Cakrawala menggeleng. "Nggak papa," jawabnya.
Cakrawala lantas berjalan keluar kelas untuk mencari keberadaan Moa. Ia khawatir, kemarin terakhir kali ia dengar, orangtua Moa akan cerai, kondisi gadis itu sedang tidak baik-baik saja.
Cakrawala berkeliling mencari keberadaan Moa, hingga akhirnya ia menghembuskan napas panjang ketika melihat Moa berdiri di roftoop SMA Elang.

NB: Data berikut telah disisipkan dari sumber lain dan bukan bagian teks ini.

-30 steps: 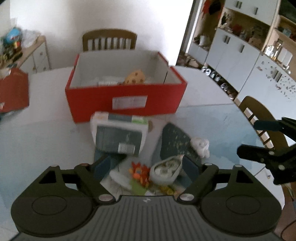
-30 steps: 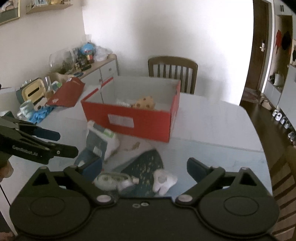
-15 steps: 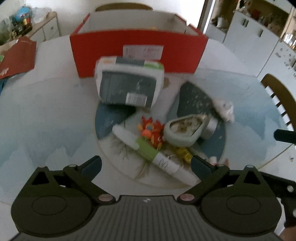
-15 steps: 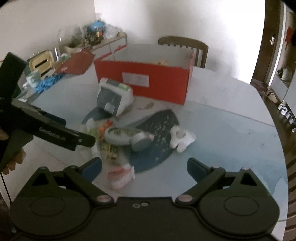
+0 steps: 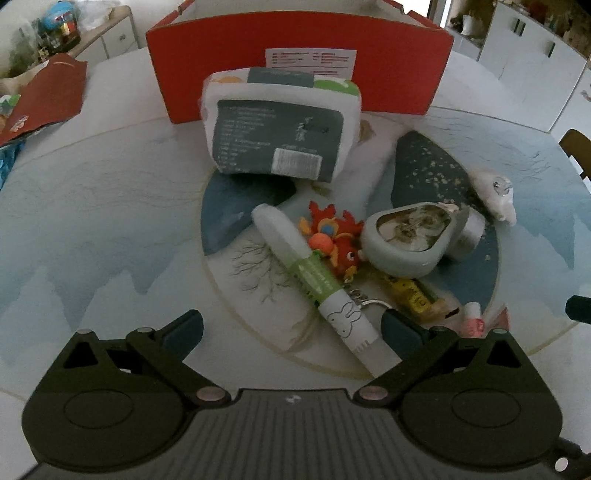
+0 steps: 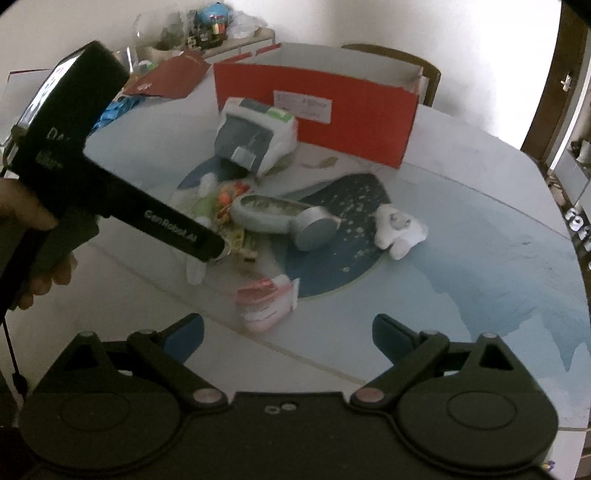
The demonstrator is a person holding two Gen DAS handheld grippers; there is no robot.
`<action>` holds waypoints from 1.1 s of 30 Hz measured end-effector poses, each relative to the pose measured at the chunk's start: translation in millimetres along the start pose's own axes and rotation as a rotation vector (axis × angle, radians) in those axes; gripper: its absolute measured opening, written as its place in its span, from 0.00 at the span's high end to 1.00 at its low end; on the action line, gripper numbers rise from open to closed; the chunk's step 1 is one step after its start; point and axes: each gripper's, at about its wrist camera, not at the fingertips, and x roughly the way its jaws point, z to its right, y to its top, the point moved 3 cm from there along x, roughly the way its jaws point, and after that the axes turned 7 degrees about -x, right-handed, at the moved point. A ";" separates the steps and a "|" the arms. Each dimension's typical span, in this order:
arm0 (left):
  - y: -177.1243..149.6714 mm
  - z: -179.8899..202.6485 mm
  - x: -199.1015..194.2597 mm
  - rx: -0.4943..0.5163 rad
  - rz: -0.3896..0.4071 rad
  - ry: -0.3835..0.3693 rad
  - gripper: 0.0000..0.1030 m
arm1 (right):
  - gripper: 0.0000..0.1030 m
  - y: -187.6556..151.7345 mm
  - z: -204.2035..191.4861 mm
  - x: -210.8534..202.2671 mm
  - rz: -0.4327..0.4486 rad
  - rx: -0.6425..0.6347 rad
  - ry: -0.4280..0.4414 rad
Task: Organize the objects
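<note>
A pile of small things lies in the middle of the round table: a white and green tube (image 5: 317, 284), a red toy keychain (image 5: 334, 236), a grey-green bottle (image 5: 410, 236) on its side, a white plush (image 5: 495, 192), a yellow item (image 5: 413, 293) and a white and grey packet (image 5: 280, 125). The red box (image 5: 299, 59) stands behind them. My left gripper (image 5: 291, 328) is open, just above the tube's near end. My right gripper (image 6: 288, 330) is open and empty, near a pink and white packet (image 6: 267, 299). The left gripper's body (image 6: 110, 177) shows in the right wrist view.
A red lid (image 5: 40, 96) lies at the far left of the table. A sideboard with clutter (image 6: 207, 26) stands by the wall. A wooden chair (image 6: 402, 62) is behind the box. White cabinets (image 5: 535, 48) are to the right.
Both grippers have pulled back and tilted down toward the pile. The left gripper has come over the tube's near end. Both stayed open.
</note>
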 end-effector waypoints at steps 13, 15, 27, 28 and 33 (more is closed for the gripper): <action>15.7 -45.7 0.1 -0.048 0.039 0.051 0.00 | 0.13 3.0 -2.1 15.3 -0.020 -0.006 -0.007; 20.2 -45.4 2.9 -0.035 0.047 0.050 0.00 | 0.14 4.2 -1.8 18.0 -0.021 -0.003 -0.012; 30.3 -37.0 15.7 0.001 0.073 0.015 0.02 | 0.24 6.5 -3.8 36.6 -0.046 -0.001 -0.015; 30.4 -36.9 16.2 -0.001 0.070 0.006 0.03 | 0.25 6.5 -4.2 37.8 -0.048 -0.005 -0.016; 32.1 -34.6 13.8 0.015 0.088 -0.013 0.15 | 0.28 8.4 -4.3 42.4 -0.049 -0.003 -0.012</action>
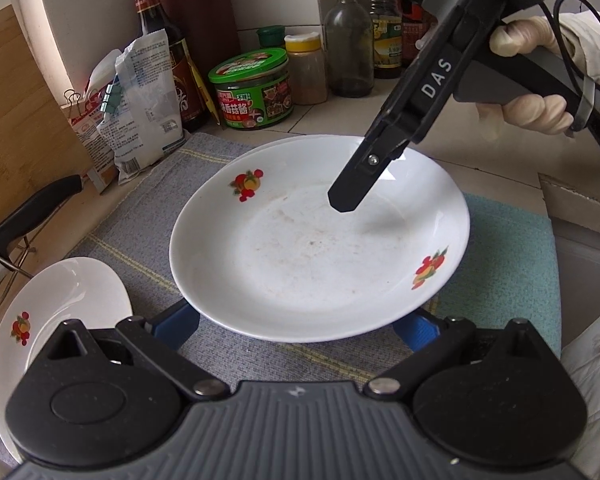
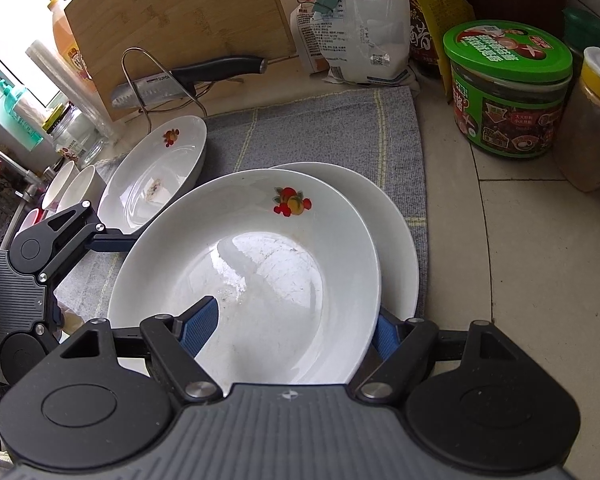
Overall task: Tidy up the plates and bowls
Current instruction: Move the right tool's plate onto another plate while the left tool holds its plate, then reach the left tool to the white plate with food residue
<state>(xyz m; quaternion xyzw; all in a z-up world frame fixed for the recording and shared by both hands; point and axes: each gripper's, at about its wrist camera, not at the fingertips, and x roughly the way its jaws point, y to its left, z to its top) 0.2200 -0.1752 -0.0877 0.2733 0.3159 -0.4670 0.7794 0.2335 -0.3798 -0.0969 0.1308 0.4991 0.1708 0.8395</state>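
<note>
The fruit-patterned plate (image 2: 244,264) sits on top of a second white plate (image 2: 400,240) on the grey mat (image 2: 320,128), with a third plate (image 2: 156,168) lying apart near the knife rack (image 2: 148,80). The right gripper (image 2: 296,328) grasps the top plate's rim, one blue finger (image 2: 202,326) inside the dish and the other beneath its edge. The left gripper (image 1: 300,328) straddles the plate's near edge, fingertips hidden underneath, so I cannot tell its grip.

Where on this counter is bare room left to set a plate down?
Free: the grey mat between the stacked plates and the flour bags; the tiled counter right of the plates, before the green-lidded jar. Crowded: the back row of bottles, and the left, where a third plate meets the knife rack.
</note>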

"Kamu di sini?" Cakrawala mengambil langkah mendekati Moa.
Moa menoleh. "Lo ngapain ke sini?"
"Mau nemenin kamu," ujar Cakrawala.
"LO PASTI SENENG KAN LIAT KONDISI GUE SEKARANG?! IYA KAN?!" Teriak Moa. Kedua netra Moa berkaca-kaca.
Cakrawala menggeleng.
"Pergi lo sekarang!" Ujar Moa disusul butiran air yang mengalir dari kedua matanya.
Cakrawala lagi-lagi menggeleng.
"Lo pergi sekarang atau lo gue habisin?!"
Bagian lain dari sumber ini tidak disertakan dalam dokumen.